Problem: You said you are saving a whopping $68/month. That means you are setting aside an enormous $816/year, assuming no vacancies, or any other surprises. How much would a new roof cost you now? Maybe $4500 on the cheap side? Now, doing simple math (you know, that math many said they would never use when they were in school, so why are we learning it? I guess many never did...learn it that is), I calculate that if all goes well, it will take approx. 5.5 years to have enough cash stock piled away to pay for that roof.
But wait, before those 5 years are reached, we had a vacancy (what are the odds?), which meant lost income, carrying costs (taxes, insurance, etc...), and the cost of repairs not covered by the SD (paint, etc...). How about over the course of those 5 years this adds another $2500 in costs...or subtracts it from the $4500 that you are saving for CAPEX.

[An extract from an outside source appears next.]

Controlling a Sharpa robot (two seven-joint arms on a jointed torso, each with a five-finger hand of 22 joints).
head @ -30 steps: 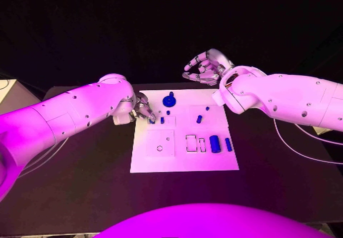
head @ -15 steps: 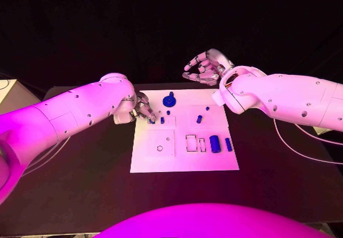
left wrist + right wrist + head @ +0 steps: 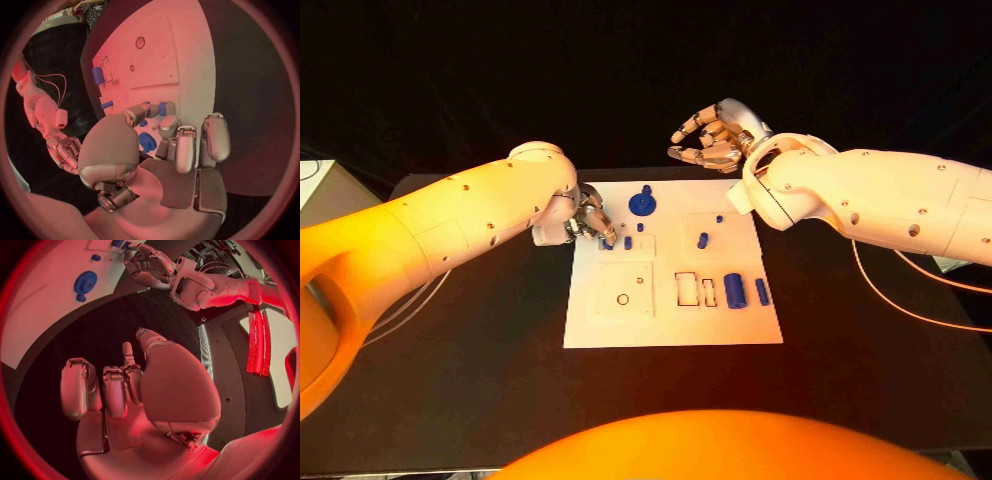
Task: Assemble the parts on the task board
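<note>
On the near half of the task board [image 3: 668, 325], a blue cylinder [image 3: 733, 290] and a slimmer blue piece [image 3: 762, 291] lay beside two empty slots. Farther along, the left hand [image 3: 589, 222] pinched a small blue part [image 3: 606, 242] at the board's left edge; seating it well probably called for holding it upright and pressing straight down. Beyond the board's far edge, the right hand [image 3: 713, 138] hovered above the desk [image 3: 473, 330], fingers curled, holding nothing.
</note>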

That's $7k you need, and those 5 years turns to...it doesn't matter, because this method doesn't work. It's an illusion.
Solution: Instead of doing it this way, you're much better off setting up one company you designate as your management company (not property management, business management), and they have a growing LOC that is used for all of the properties you own/manage. As each property needs funds for "sh.. happens", the LOC is used, and the property repays it after the fact using the CF from that property.
As long as you can maintain a possitive cash flow for the property with the problem, you're still ahead. This is how you manage the situation, instead of the situation managing you...and you turn the costs into expenses.